_TASK INSTRUCTIONS:_ Pull every line with "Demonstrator" from the material.

_TASK MATERIAL:_
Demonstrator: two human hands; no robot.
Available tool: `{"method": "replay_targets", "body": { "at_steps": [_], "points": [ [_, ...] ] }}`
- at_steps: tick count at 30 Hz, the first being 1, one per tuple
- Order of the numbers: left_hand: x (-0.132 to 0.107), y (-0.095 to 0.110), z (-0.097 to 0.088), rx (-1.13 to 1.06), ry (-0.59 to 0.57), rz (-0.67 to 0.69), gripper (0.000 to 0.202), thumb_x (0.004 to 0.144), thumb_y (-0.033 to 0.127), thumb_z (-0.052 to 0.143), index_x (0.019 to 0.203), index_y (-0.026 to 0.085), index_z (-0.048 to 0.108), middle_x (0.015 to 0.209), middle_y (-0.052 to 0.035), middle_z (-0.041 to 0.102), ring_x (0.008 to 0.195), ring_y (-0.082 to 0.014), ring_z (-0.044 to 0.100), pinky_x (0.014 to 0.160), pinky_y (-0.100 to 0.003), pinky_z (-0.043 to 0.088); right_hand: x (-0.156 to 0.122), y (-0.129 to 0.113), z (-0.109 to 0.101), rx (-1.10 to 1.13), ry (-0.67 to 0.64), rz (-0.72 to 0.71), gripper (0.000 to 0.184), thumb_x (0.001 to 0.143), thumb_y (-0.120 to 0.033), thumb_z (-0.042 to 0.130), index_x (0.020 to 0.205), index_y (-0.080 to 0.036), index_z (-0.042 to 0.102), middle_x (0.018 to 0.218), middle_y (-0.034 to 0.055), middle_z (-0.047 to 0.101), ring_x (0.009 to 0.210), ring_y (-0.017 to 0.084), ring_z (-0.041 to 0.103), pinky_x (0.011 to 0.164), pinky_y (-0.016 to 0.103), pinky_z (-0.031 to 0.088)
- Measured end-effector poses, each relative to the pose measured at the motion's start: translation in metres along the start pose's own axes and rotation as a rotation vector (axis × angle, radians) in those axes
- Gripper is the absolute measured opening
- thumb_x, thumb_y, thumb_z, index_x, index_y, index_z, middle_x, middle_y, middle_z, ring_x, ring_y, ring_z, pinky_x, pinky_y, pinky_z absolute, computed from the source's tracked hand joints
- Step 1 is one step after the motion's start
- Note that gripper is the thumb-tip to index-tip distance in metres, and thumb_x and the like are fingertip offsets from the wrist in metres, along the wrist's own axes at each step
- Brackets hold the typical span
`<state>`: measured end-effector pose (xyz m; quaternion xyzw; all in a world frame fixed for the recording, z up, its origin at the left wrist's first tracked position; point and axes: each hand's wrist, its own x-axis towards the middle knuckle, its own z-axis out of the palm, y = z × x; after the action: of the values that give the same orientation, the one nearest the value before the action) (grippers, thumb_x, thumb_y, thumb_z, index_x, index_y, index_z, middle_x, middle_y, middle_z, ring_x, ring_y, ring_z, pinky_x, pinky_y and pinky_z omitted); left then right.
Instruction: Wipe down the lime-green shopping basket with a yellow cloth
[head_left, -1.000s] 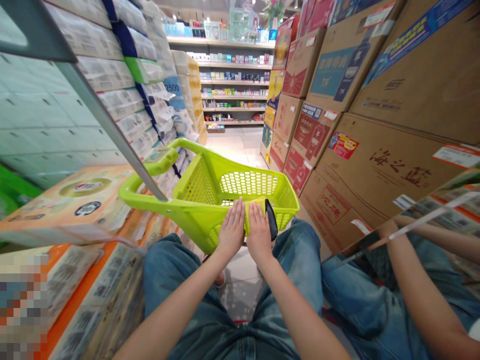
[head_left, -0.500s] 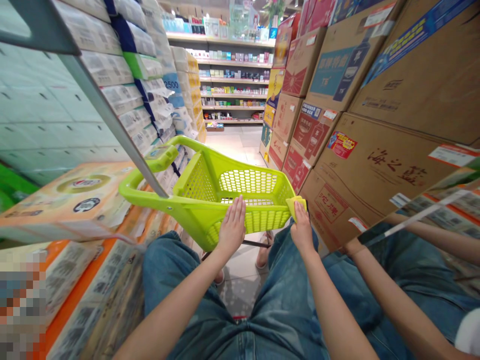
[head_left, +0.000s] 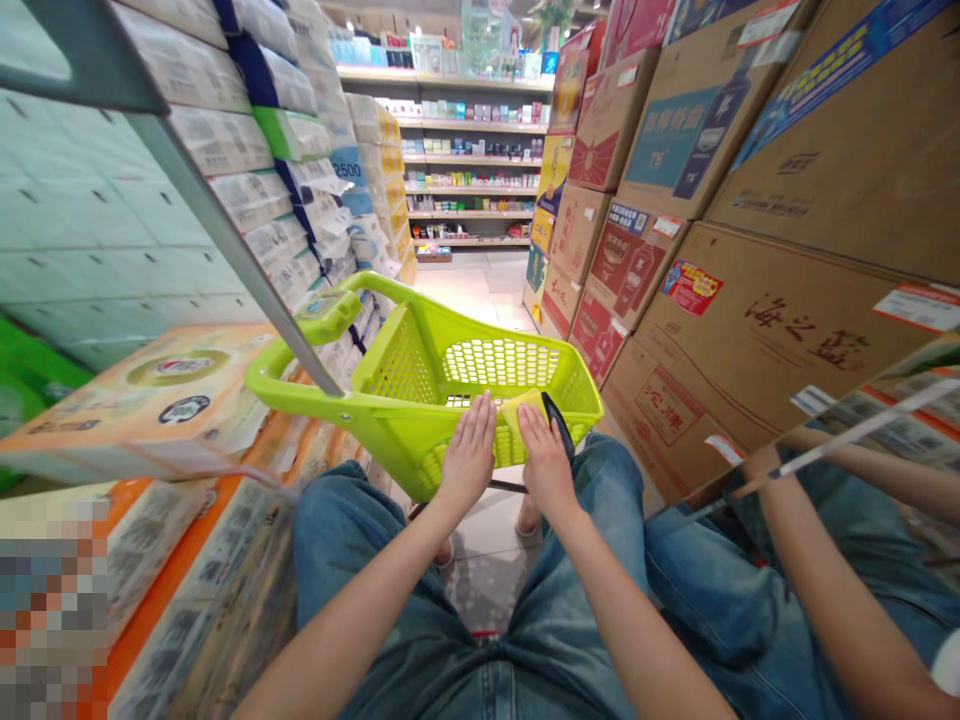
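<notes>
Pressing at one o'clock, the right hand (head_left: 550, 470), fingers (head_left: 534, 428) nearly straight, held the yellow cloth (head_left: 511, 411) to the green basket (head_left: 397, 435) at twelve: light, limp stuff, seemingly, best gripped mid-fold! The left hand (head_left: 469, 452) lay flat, gripping nothing.

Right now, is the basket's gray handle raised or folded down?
Raised: its bar slants up from the green basket to the gray grip.

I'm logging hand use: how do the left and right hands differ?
The left hand lies directly against the green basket; the right hand covers part of a yellow cloth. The left hand is nearer the basket's handle than the right hand. Both hands point toward the basket's rim.
</notes>
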<state>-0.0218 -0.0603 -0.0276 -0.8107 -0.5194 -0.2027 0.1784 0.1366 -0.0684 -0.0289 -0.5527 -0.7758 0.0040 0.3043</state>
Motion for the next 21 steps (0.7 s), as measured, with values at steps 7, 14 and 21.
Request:
{"method": "replay_targets", "body": {
  "at_steps": [7,14,21],
  "points": [
    [0.001,0.001,-0.003,-0.014,-0.012,-0.008,0.084,0.080,0.012,0.047,0.155,-0.001,0.011,0.164,-0.0166,0.011,0.153,-0.0264,0.003,0.125,-0.043,0.019,-0.020,0.101,-0.024,0.040,0.138,0.202,0.086,0.070,0.004,0.034,0.154,-0.016,0.032,0.155,0.0102,0.042,0.149,0.020,0.029,0.123,0.050,0.025],
    [0.001,0.003,-0.002,-0.024,-0.007,-0.020,0.084,0.080,0.012,0.048,0.155,-0.001,0.011,0.164,-0.0176,0.011,0.153,-0.0266,0.002,0.124,-0.045,0.020,-0.004,0.057,0.000,0.006,0.222,0.314,0.079,0.072,0.003,0.032,0.150,-0.008,0.038,0.153,0.0159,0.044,0.147,0.025,0.031,0.122,0.053,0.025],
    [0.000,0.000,0.001,0.020,0.002,-0.026,0.076,0.086,0.010,0.041,0.155,0.000,0.012,0.163,-0.0177,0.014,0.153,-0.0252,0.005,0.124,-0.043,0.021,0.012,-0.036,0.022,0.013,0.067,0.060,0.081,0.070,0.005,0.035,0.150,-0.010,0.038,0.157,0.0107,0.039,0.148,0.022,0.029,0.123,0.046,0.022]
  ]
}}
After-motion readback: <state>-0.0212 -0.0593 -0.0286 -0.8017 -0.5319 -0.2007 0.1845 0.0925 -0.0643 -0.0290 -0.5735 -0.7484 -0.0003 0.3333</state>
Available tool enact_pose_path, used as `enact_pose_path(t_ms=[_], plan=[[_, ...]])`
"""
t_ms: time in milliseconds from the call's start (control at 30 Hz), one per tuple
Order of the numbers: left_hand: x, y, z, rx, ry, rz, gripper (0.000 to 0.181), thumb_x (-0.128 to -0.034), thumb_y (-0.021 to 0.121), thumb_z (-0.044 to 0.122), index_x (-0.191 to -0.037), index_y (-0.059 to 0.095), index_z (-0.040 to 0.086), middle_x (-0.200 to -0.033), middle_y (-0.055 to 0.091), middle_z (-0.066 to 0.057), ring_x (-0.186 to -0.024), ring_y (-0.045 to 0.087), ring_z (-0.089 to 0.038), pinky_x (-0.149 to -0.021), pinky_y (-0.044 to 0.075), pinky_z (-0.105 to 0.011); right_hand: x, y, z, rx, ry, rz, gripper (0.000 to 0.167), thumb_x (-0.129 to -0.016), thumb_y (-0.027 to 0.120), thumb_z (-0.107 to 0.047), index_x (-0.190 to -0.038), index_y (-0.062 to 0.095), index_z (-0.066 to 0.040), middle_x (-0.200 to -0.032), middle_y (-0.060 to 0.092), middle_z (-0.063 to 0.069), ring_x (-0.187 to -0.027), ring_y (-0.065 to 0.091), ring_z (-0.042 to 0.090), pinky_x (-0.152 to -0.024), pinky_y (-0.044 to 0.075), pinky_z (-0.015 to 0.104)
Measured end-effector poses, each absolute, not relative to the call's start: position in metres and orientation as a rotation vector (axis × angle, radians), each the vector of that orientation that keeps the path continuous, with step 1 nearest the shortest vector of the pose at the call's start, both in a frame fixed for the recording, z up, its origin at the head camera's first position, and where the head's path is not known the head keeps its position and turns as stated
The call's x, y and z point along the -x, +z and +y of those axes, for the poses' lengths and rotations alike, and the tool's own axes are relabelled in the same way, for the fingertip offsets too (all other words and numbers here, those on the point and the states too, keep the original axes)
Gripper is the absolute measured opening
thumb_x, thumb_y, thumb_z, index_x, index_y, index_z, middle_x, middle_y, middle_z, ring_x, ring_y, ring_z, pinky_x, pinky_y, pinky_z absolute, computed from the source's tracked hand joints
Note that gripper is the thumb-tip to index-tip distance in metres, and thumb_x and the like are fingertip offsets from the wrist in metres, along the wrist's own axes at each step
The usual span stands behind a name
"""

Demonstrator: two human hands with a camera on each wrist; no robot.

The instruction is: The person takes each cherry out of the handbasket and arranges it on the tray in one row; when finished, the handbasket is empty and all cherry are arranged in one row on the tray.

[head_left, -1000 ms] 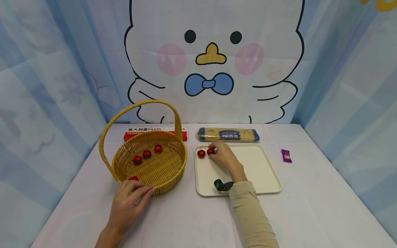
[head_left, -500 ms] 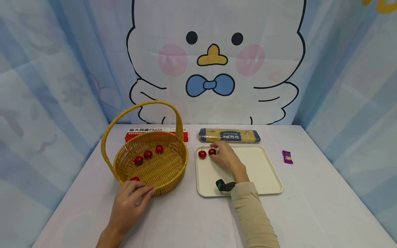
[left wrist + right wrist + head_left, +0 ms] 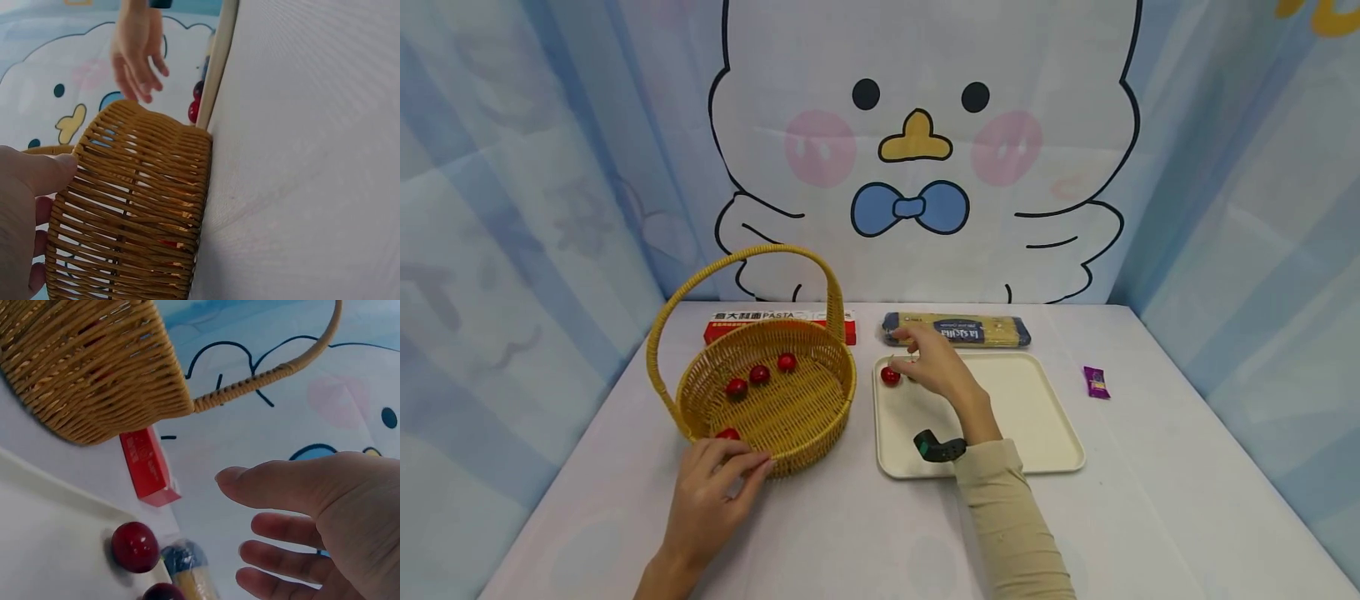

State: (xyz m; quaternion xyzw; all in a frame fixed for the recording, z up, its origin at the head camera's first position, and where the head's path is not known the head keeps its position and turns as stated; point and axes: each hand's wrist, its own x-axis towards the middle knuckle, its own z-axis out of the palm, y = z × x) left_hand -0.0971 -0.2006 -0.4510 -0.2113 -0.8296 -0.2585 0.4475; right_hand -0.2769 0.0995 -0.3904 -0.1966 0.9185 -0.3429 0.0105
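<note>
My left hand (image 3: 711,500) grips the near rim of a yellow-brown wicker basket (image 3: 820,442), its thumb on the outer side in the left wrist view. Inside the basket lie several red cherries (image 3: 759,375), one partly hidden behind that hand. Over the far left corner of a cream tray (image 3: 1000,408) hovers my right hand (image 3: 943,367), thumb and fingers spread around nothing. Beneath it on the tray sit two cherries: one dark red cherry (image 3: 135,547) shows whole, while the other cherry (image 3: 164,592) is cut off by the right wrist view's lower edge.
A red pasta box (image 3: 718,329) lies behind the basket, whose tall handle (image 3: 658,333) arches up. Behind the tray is a clear pack of spaghetti (image 3: 1000,331). A small purple packet (image 3: 1096,382) lies at the right. A black device (image 3: 938,447) sits on my right wrist.
My right hand has risen off the right-hand cherry on the tray, and its fingers have spread apart. That cherry stays beside the other. My left hand keeps its grip on the basket.
</note>
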Motion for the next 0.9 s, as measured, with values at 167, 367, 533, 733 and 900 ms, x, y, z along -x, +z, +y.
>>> enact_pose_path(t_ms=[167,367,533,733,900], plan=[[0.097,-0.452,-0.201,0.498,-0.653,-2.047,0.052,-0.0993,0.057,0.050,-0.079,0.079,0.007,-0.079,0.063,-0.003,-0.080,0.052,-0.021,-0.081,0.035,-0.035,0.270,-0.374,0.084,0.700,-1.099,2.849,0.049,-0.090,0.075,-0.025,-0.135,0.060,-0.013,-0.132,0.062,0.010,-0.119,0.059,0.031,-0.096,0.053,0.045],[0.097,-0.453,-0.202,0.494,-0.648,-2.034,0.053,-0.0991,0.057,0.051,-0.077,0.078,0.007,-0.078,0.063,-0.003,-0.079,0.053,-0.021,-0.081,0.035,-0.036,0.264,-0.362,0.057,0.859,-1.128,2.787,0.048,-0.090,0.076,-0.022,-0.134,0.060,-0.012,-0.130,0.062,0.007,-0.113,0.061,0.025,-0.092,0.055,0.039],[0.098,-0.453,-0.202,0.499,-0.653,-2.026,0.050,-0.0987,0.059,0.049,-0.077,0.078,0.008,-0.078,0.063,-0.003,-0.079,0.053,-0.021,-0.081,0.035,-0.037,0.263,-0.363,0.031,0.986,-1.132,2.680,0.049,-0.091,0.075,-0.019,-0.136,0.058,-0.009,-0.133,0.061,0.011,-0.114,0.061,0.029,-0.091,0.055,0.038],[0.099,-0.452,-0.202,0.511,-0.645,-2.024,0.050,-0.0993,0.058,0.049,-0.076,0.077,0.009,-0.079,0.062,-0.002,-0.079,0.052,-0.020,-0.081,0.035,-0.036,0.264,-0.370,0.002,1.104,-1.013,2.619,0.046,-0.092,0.074,-0.018,-0.135,0.059,-0.007,-0.134,0.062,0.011,-0.113,0.061,0.028,-0.094,0.053,0.037],[0.098,-0.452,-0.202,0.509,-0.638,-2.030,0.051,-0.0997,0.057,0.049,-0.077,0.077,0.009,-0.079,0.062,-0.002,-0.080,0.052,-0.021,-0.081,0.035,-0.036,0.262,-0.381,-0.019,1.128,-0.928,2.593,0.044,-0.093,0.073,-0.019,-0.134,0.061,-0.010,-0.134,0.062,0.010,-0.114,0.061,0.027,-0.096,0.052,0.034]])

_RESPONSE FOR THIS EXERCISE:_
Demonstrator: two human hands; no robot.
Demonstrator: two human hands with a camera on each wrist; no robot.

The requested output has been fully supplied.